- [Task statement] Find each line below where the word "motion" occurs, and copy it.

···

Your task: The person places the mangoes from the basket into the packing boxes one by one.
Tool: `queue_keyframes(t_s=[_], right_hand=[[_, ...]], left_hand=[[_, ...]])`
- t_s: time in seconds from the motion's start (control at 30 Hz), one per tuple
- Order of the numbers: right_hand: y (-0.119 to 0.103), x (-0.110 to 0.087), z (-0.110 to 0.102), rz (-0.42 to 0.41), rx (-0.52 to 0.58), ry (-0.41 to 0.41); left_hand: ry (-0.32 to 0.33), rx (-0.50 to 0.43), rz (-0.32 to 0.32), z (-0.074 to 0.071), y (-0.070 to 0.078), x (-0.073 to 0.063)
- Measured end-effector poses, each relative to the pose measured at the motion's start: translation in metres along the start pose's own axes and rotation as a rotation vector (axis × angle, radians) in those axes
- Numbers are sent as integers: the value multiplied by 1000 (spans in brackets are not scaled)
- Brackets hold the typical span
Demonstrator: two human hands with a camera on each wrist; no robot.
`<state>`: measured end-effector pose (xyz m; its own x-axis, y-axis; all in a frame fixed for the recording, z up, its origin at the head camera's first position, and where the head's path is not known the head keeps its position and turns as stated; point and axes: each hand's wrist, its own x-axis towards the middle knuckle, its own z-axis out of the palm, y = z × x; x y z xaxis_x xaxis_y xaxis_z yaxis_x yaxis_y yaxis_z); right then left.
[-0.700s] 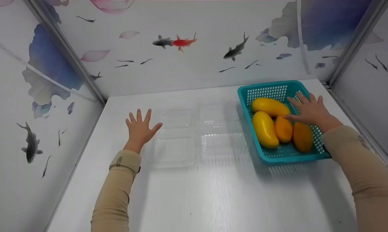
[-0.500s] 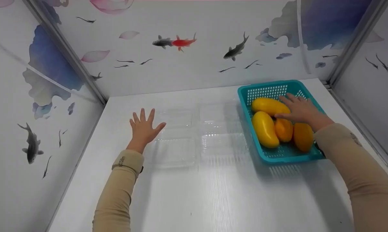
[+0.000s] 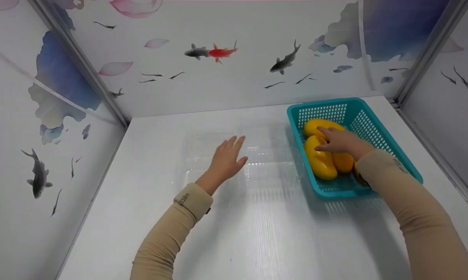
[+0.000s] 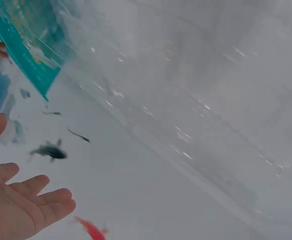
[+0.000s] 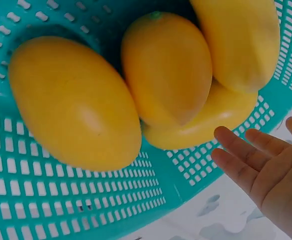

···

- [The completed task]
- t_s: time in seconds from the motion's start (control at 30 Hz), one per tuple
- Measured end-effector poses, each relative to the pose measured at the motion's start: translation in metres along the start pose's own axes and rotation as a rotation vector (axis × angle, radians) in those axes

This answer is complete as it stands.